The imagery is also contextually far more familiar – and presumably comfortable – to modern tastes as print media generally learned to save their vitriol for politicians and celebrities: reserving only minor chidings and silly teasing for “the Royals”, as seen in ‘Birthday Greetings’ and ‘Under the Splendid Empire Tree’ (Shepard from 1947) or Illingworth’s 1951 panels ‘Family Ties’ and ‘Happy Returns’.

Papers were, however, happy to utilise the monarchy to score points against governments, as seen in an attack on Enoch Powell (Cummings’ ‘Ministry of Repatriation’) and the battle between Rhodesia’s Ian Smith and Harold Wilson, lampooned in ‘Your Move!’ by Jak (both 1968) or the legendary Giles’ ‘New Rent Assistance Bill’ (1971).

Also offering acerbic jollity of a far more blueblood-specific variety are cartoon giants Trog and Waite, joining the abovementioned in exploiting the Royal Family’s gift for headline-stealing gaffes in such daring gags as ‘I Suppose we did send them to the Right Schools?’, ‘I Suppose she’ll think these are of the Queen Mother’, ‘More Pay’ and ‘Andrew’s Exchange Student’: coming full circle with the best of Hanoverian excesses scrutinised by cost-conscious government and public – albeit this time for rather more gentle laughs…

Appended with a scholarly section of Acknowledgements, Illustration sources and Index of artists, this is an extremely effective introduction to the lasting relationship between Royalty, Church and Fourth Estate, offering a fantastic overview of Regal adaptability and cultural life through cunningly contrived images and pictorial iconography that shaped society and the world.

These are timeless examples of the political pictorialist’s uncanny power and, as signs of the times, form a surprising effecting gestalt of the never-happy nation’s feeling and character.

None of that actually matters now, since these cartoons have performed the task they were intended for: moulding attitudes of generations of voters who never voted for monarchy. That they have also stood the test of time and remain beloved relics of a lethal art form is true testament to their power and passion.

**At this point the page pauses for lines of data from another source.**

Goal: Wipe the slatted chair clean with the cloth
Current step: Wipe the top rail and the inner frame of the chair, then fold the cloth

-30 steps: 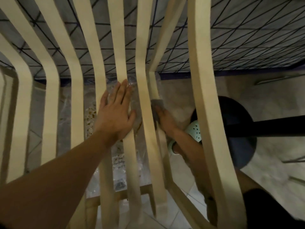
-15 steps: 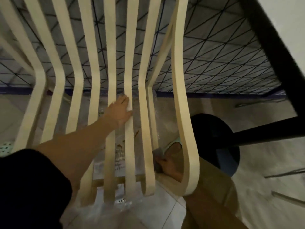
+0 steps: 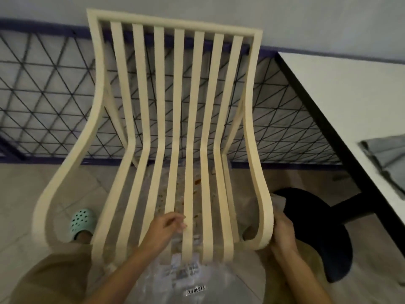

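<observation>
Left hand, grip loosely curled, rests on the seat slats; right hand grips one cloth at the right rail of one slatted chair, seven slats, over plastic sheet on tiled floor, one white worktop right, mesh fence behind.

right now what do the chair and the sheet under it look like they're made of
Slatted chair: cream, matte, smoothly bent slats, no grain visible; painted wood or plastic, cannot tell. Sheet: clear plastic film, seemingly; glossy, crinkled, floor shows through.
</observation>
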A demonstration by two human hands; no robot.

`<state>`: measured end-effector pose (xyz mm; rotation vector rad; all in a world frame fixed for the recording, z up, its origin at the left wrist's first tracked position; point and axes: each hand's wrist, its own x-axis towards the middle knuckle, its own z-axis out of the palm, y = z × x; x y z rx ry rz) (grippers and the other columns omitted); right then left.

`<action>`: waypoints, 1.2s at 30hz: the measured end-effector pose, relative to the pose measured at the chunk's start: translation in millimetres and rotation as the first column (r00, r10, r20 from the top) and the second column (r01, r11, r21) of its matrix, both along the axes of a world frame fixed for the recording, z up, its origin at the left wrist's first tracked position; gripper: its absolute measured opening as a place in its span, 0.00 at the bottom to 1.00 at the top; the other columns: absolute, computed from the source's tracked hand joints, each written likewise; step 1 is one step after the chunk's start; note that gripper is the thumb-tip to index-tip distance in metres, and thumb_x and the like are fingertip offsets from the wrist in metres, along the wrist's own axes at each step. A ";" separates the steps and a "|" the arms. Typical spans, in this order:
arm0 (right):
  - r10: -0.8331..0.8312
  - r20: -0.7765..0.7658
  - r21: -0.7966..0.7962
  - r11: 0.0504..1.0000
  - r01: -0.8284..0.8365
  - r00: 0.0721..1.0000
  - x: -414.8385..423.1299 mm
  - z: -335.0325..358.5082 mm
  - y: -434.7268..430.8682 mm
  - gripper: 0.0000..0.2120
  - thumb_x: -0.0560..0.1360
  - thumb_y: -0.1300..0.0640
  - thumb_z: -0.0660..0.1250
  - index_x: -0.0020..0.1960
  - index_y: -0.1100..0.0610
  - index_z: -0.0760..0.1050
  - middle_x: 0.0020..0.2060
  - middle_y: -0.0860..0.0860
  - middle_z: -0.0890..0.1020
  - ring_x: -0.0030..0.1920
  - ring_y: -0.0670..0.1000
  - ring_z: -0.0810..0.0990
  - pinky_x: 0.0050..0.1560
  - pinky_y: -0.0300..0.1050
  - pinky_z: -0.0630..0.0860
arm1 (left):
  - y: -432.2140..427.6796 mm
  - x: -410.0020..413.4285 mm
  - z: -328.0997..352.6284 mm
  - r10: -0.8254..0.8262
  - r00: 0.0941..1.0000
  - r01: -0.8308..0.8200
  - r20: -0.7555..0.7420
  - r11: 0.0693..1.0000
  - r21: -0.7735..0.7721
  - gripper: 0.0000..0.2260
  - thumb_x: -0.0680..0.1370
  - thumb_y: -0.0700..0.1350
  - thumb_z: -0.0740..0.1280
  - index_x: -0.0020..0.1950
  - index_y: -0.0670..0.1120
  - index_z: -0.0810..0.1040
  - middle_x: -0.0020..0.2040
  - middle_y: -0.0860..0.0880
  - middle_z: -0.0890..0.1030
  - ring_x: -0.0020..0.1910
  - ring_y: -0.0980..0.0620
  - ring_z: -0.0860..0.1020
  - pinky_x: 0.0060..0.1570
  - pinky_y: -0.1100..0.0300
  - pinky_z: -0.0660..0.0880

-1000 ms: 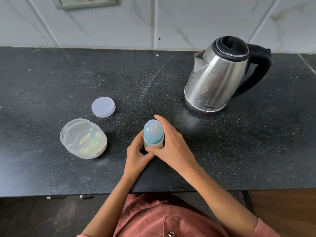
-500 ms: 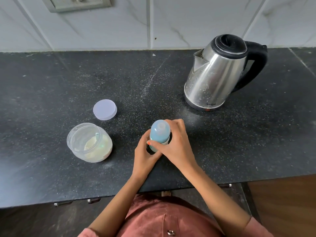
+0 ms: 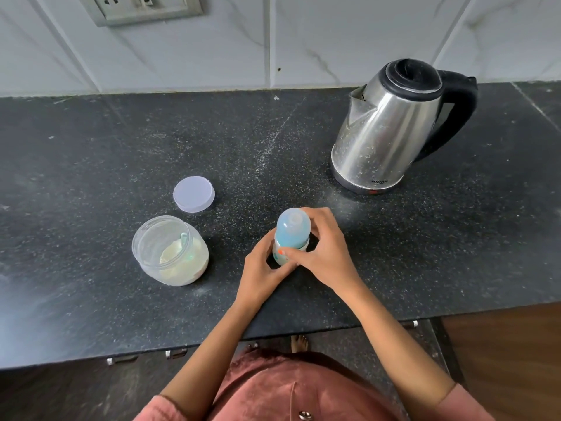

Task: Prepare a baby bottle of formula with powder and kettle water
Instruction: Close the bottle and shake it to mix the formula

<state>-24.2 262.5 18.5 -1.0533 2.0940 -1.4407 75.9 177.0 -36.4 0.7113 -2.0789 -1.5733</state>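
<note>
My left hand (image 3: 259,270) grips the small clear baby bottle w/ blue domed cap (image 3: 293,229) low, upright near the black speckled counter (image 3: 91,177) edge, so my right hand (image 3: 329,253), curled round its collar, can prob. twist it.

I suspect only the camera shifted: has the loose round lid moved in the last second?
No. The lid lies flat just beyond the open powder jar, with the same small gap between them as before.

A black speckled stone desk (image 3: 91,147) ran beneath white veined wall tiles (image 3: 334,41) and a socket plate (image 3: 139,7) (cut off at the top edge); brown wood (image 3: 501,360) showed at lower right.
</note>
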 end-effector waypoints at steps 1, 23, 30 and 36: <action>-0.026 -0.037 0.015 1.000 0.027 0.999 1.7 -0.8 -3.0 0.28 0.60 0.59 0.78 0.56 0.56 0.71 0.50 0.48 0.69 0.51 0.34 0.71 0.53 0.23 0.66 | -0.1 0.0 0.3 0.003 1.000 -0.003 -0.005 1.000 -0.004 0.22 0.68 0.54 0.71 0.59 0.63 0.69 0.57 0.60 0.78 0.57 0.61 0.75 0.58 0.59 0.73; 0.070 0.088 0.004 0.998 -0.070 0.994 3.4 0.9 -5.0 0.34 0.62 0.59 0.75 0.65 0.51 0.64 0.62 0.49 0.68 0.62 0.43 0.69 0.62 0.26 0.62 | -1.0 1.4 4.8 -0.028 0.999 0.027 -0.036 1.000 -0.014 0.24 0.71 0.42 0.73 0.58 0.64 0.68 0.54 0.66 0.76 0.56 0.66 0.75 0.54 0.69 0.71; 0.137 0.245 -0.027 0.991 -0.134 0.960 -10.5 2.4 5.3 0.29 0.62 0.65 0.72 0.56 0.44 0.68 0.58 0.46 0.75 0.60 0.41 0.74 0.64 0.39 0.69 | -1.3 1.1 -0.9 -0.043 0.999 0.043 -0.021 0.999 -0.010 0.24 0.69 0.48 0.72 0.61 0.61 0.68 0.58 0.56 0.78 0.58 0.60 0.75 0.59 0.59 0.72; -0.071 -0.034 0.039 0.997 0.073 0.997 5.5 -3.7 -12.8 0.29 0.60 0.60 0.78 0.57 0.60 0.69 0.51 0.51 0.67 0.50 0.41 0.70 0.53 0.24 0.65 | -2.3 1.2 -1.6 -0.021 0.999 0.020 -0.028 0.999 -0.034 0.26 0.70 0.41 0.73 0.59 0.64 0.68 0.56 0.65 0.75 0.57 0.67 0.74 0.56 0.68 0.71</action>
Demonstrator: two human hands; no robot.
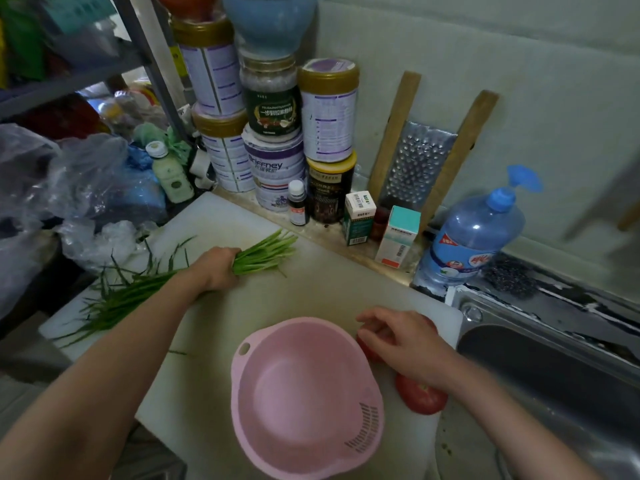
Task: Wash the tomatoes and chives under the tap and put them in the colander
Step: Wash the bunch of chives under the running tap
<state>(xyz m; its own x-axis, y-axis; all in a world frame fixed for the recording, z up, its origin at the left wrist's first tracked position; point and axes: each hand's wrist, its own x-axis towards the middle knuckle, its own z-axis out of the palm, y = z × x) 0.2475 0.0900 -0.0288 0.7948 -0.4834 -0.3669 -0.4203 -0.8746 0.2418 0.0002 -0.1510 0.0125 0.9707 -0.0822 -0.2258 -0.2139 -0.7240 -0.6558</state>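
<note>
Sitting on white board (311, 282): pink colander (304, 393)

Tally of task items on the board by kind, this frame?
Tomatoes: 2 sure; the right hand covers one and may hide another
Chive bunch: 1, gripped by the left hand
Pink colander: 1
Total: 4
</note>
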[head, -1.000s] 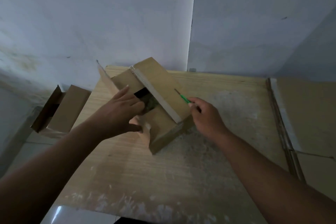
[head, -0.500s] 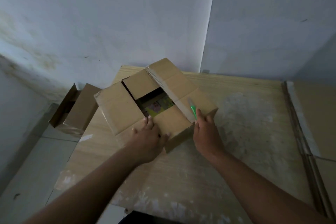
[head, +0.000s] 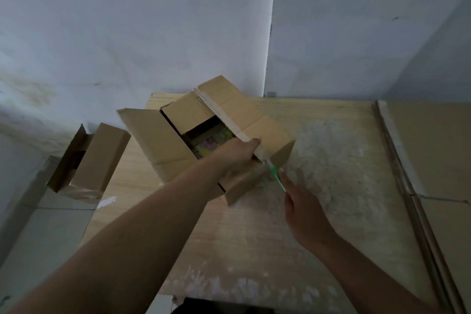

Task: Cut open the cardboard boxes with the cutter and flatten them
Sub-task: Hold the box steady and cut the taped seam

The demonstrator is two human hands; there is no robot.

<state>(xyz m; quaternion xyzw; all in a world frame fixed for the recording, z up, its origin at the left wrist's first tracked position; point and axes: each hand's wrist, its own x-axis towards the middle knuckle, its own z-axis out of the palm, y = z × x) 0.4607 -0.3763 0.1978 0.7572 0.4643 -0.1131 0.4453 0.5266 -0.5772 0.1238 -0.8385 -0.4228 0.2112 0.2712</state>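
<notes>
Cutter (head: pixel 275 176) blade tip, just past the right hand (head: pixel 303 205) fingertips, is too small and blurred to read, and the handle's rear is hidden under those fingers. Left hand (head: pixel 235 154) fingers cover the box (head: pixel 254 120) flap edge, grip unclear. Printed contents (head: pixel 212 138) beside the left fingers are blurred and half hidden. Both forearms are cut off at the bottom edge.

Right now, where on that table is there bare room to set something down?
Free: the table between the open box and the flattened cardboard, and along its near edge. Crowded: far left, around the box, left hand, right hand, cutter.
</notes>
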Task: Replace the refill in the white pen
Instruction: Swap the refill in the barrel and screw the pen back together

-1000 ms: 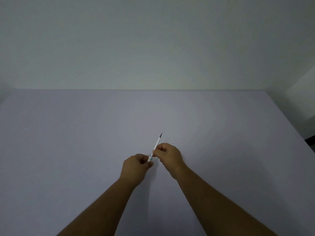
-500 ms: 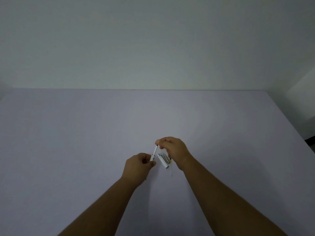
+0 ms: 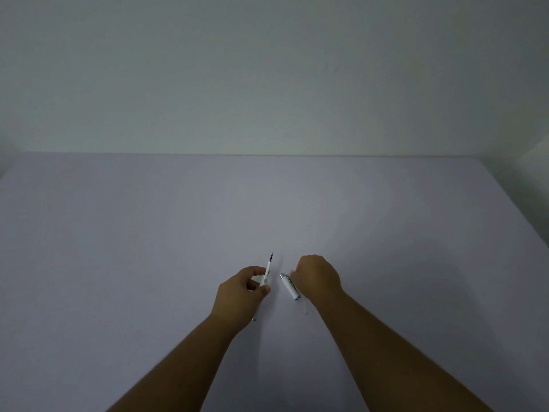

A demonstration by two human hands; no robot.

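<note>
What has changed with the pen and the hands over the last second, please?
The right hand has let go of the pen and moved right, away from the left hand. A white cap now lies on the table beside the right hand; whether that hand holds anything is unclear. The left hand's grip on the pen, tip pointing away, is unchanged.

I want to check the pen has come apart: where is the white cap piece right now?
In the head view the white cap piece lies on the table just left of the right hand, across a small gap from the left hand, which holds the refill.
</note>
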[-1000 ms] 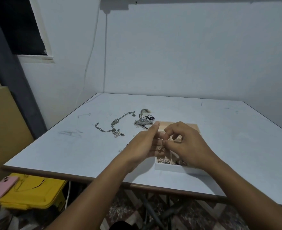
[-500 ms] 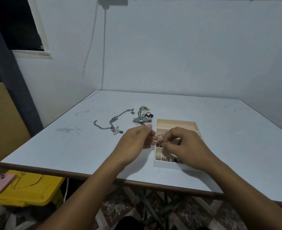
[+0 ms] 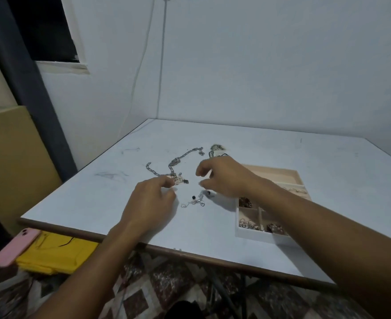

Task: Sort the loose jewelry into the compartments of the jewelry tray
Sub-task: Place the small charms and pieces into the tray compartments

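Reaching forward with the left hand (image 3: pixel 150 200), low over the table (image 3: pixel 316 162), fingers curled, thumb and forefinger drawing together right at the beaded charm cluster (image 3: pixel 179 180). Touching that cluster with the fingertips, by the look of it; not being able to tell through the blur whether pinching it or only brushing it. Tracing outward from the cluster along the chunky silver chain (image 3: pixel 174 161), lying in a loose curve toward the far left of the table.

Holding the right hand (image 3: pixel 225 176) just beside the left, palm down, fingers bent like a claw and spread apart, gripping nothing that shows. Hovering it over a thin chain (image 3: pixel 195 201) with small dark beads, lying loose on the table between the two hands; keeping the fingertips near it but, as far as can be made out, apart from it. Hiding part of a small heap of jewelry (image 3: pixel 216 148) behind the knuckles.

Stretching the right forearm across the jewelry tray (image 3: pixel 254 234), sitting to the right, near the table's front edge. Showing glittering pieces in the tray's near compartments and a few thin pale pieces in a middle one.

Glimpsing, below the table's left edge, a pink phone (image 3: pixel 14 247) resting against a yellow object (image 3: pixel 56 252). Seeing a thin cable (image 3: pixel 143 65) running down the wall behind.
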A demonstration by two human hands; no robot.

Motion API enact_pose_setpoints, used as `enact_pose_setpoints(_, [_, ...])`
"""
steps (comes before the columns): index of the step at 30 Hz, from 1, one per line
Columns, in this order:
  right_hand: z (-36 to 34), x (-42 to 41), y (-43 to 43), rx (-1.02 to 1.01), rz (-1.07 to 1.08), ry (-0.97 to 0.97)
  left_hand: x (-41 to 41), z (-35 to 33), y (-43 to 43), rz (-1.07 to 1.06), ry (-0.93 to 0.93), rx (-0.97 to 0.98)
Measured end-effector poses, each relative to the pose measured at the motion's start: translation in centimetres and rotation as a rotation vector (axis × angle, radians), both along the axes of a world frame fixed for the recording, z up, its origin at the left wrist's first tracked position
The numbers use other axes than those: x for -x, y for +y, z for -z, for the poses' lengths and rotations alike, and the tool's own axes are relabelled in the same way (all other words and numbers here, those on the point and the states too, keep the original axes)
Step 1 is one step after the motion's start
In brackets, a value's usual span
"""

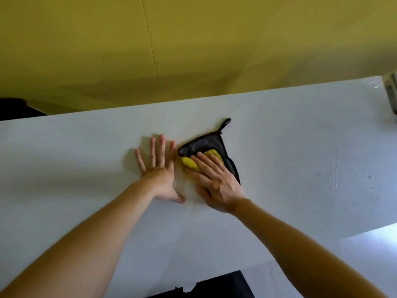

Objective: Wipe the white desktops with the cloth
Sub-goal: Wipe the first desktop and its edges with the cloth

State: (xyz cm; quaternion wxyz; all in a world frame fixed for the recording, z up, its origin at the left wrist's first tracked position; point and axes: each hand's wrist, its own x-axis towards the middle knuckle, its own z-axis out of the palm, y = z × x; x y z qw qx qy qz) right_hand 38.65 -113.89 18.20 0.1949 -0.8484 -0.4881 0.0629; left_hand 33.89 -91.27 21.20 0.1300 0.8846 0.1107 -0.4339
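A yellow wall panel (pixel 193 39), matte and smooth with a thin seam (pixel 150 39) running down it, fills the upper frame from 9 to 3 o'clock. Below it stretches a white desktop (pixel 75 151), flat and faintly glossy, its far edge rising from 9 o'clock toward 2 o'clock. Two bare forearms reach in from 7 and 5 o'clock and meet near the middle of the frame.

The left hand (pixel 160 171) lies palm-down on the desktop, fingers straight and spread toward 12 o'clock, thumb out toward 5 o'clock; it holds nothing. Just beside it at 3 o'clock, the right hand (pixel 214 181) presses flat on the cloth (pixel 206 145), fingers straight and angled toward 11 o'clock, the thumb resting on the desktop next to the cloth. Neither hand curls round anything.

The cloth sits on the desktop at mid-frame, folded into a rough triangle. Its soft dark grey face is up, and a fuzzy yellow underside (pixel 190 162) shows where a fold turns over under the fingertips. Its longest visible edge runs from the looped corner down toward 5 o'clock, and that corner points at 1 o'clock, toward the wall. A small black hanging loop (pixel 226 122) lies flat on the desktop beyond it.

At 3 o'clock of the cloth, well apart, pale streaks and droplets (pixel 335 168) mark the surface. A dark shape (pixel 214 284) at 6 o'clock cannot be identified.
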Motion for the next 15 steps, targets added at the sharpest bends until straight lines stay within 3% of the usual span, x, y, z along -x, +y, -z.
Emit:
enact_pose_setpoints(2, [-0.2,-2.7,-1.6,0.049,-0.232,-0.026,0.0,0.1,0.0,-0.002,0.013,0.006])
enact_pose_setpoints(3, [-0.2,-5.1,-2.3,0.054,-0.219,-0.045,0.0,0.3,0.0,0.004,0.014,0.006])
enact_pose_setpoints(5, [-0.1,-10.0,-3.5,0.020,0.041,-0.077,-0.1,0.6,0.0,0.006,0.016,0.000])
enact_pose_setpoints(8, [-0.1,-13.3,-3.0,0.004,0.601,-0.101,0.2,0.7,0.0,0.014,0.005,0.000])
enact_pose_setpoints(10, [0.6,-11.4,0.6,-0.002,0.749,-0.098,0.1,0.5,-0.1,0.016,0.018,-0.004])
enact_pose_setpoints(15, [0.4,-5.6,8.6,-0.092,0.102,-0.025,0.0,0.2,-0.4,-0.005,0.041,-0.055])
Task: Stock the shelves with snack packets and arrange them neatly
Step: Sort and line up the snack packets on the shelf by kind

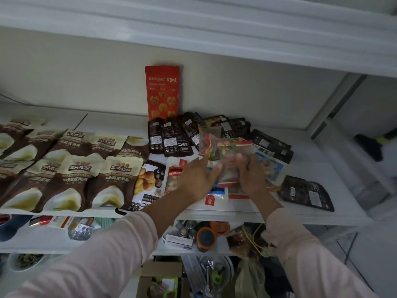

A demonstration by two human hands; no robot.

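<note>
1. You have a clear-windowed snack packet (225, 157) with red trim raised just above the shelf (300, 214), over the loose pile at its right half.
2. Right hand (252, 176): fingers curled round the packet's right edge, thumb on its face. Closed on it.
3. Left hand (197, 179): fingers laid flat against the packet's left lower edge, more steadying than pinching. I read it as in contact with the packet; whether it truly grips, I cannot tell.
4. Handling, by judgement: light, soft film pouch, loose contents that shift. Glossy surface, likely slick. It will flop if you take it by one corner.
5. Best hold: both side seams or the stiff sealed top band, not the bulging middle.
6. The packet sits between your hands, tilted, its upper part beyond your fingertips.
7. Around it: dark pouches (171, 136) behind, a peanut packet (174, 175) and a blue-white packet (270, 168) beneath, jumbled.
8. Cream-and-brown packets (64, 168) lie in tidy overlapping rows at left; a red pouch (162, 91) stands against the back wall.
</note>
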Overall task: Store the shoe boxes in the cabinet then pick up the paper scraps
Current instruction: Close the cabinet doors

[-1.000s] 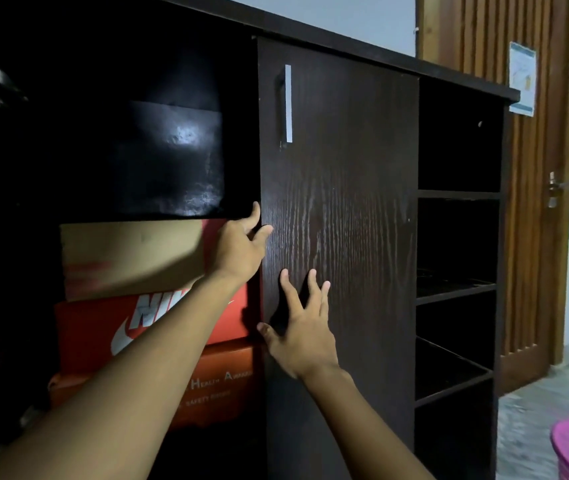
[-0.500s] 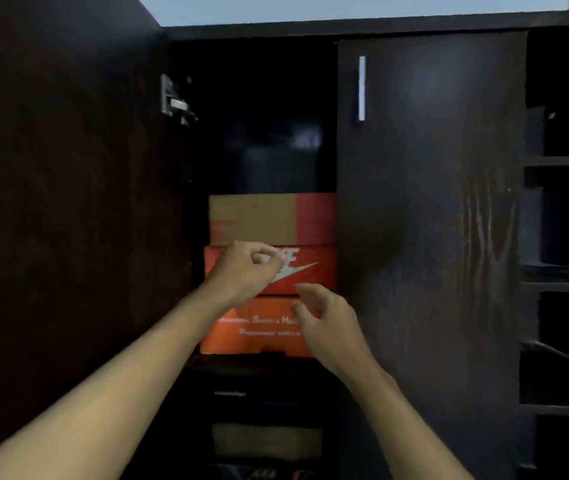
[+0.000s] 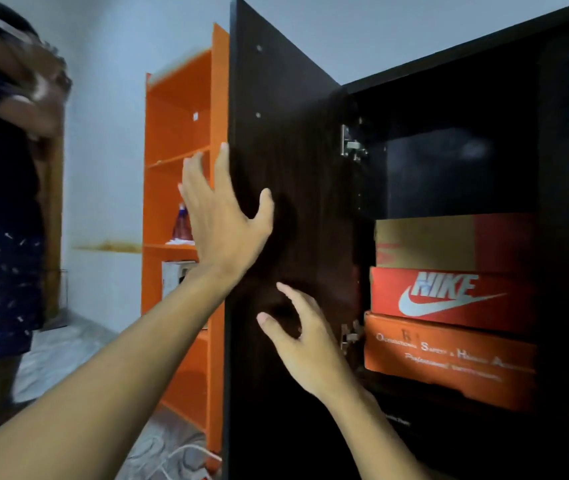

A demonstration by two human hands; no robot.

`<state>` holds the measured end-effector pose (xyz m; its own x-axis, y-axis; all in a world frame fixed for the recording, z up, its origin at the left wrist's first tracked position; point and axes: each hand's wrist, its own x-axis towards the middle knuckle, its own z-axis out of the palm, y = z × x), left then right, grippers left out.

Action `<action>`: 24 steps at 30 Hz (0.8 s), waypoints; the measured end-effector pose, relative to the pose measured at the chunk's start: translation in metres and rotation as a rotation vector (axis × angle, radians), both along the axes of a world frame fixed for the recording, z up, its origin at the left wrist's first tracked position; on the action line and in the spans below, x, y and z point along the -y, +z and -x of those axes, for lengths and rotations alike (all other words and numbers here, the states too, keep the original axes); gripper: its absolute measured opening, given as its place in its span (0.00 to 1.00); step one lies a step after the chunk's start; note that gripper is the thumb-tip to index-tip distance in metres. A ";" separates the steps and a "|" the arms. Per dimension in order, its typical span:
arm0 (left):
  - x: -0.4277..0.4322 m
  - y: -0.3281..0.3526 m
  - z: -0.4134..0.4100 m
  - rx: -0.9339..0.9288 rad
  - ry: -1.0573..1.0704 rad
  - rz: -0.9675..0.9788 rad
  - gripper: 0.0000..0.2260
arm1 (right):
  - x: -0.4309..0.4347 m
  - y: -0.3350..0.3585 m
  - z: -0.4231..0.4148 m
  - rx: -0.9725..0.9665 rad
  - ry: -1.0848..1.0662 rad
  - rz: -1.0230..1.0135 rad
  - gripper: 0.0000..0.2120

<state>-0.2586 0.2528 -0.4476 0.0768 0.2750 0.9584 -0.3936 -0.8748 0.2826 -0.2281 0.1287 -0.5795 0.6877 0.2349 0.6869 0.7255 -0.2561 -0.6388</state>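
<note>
your left hand (image 3: pixel 222 223) spread wide at the door (image 3: pixel 297 150) edge, thumb on its inner face, right hand (image 3: pixel 305 344) loosely curled, empty, near it

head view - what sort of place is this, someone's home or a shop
Most likely a room in a home, a storage corner: a dark wood cabinet with three stacked shoe boxes inside, an orange shelf unit beside it, and plain painted walls.

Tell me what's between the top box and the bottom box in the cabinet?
The red Nike box sits between the tan top box and the orange bottom box, stacked against both. The head view shows it.
</note>
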 end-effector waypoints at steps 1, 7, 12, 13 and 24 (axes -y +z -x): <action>-0.006 0.001 -0.002 -0.078 -0.125 0.084 0.32 | -0.009 0.002 0.003 -0.002 0.027 0.027 0.30; -0.010 0.005 -0.005 -0.132 -0.517 0.227 0.08 | -0.024 0.014 0.022 -0.002 0.033 0.123 0.41; 0.014 0.005 0.008 -0.053 -0.641 0.116 0.19 | -0.004 0.018 0.034 0.083 -0.051 0.088 0.46; 0.023 0.004 0.013 -0.049 -0.668 0.084 0.19 | 0.004 0.018 0.036 0.114 -0.086 0.080 0.45; 0.154 -0.014 -0.023 -0.124 -0.925 -0.221 0.26 | 0.159 -0.004 0.059 0.227 -0.289 -0.133 0.34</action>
<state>-0.2356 0.0992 -0.4621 0.2772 -0.1316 0.9518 -0.9335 -0.2713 0.2344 -0.2868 -0.0299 -0.5833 0.5391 -0.0476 0.8409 0.7627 -0.3958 -0.5114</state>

Stuffed with astounding images, fascinating lost ephemera and mouth-watering tastes of comic art no aficionado could resist, this colossal collection is a beautiful piece of cartoon history to delight and tantalise all who read it.

We haven’t had many monarchs since this book was first released, but there are plenty of new Royals and scandals to ponder, so it’s long past time for a fresh edition, no?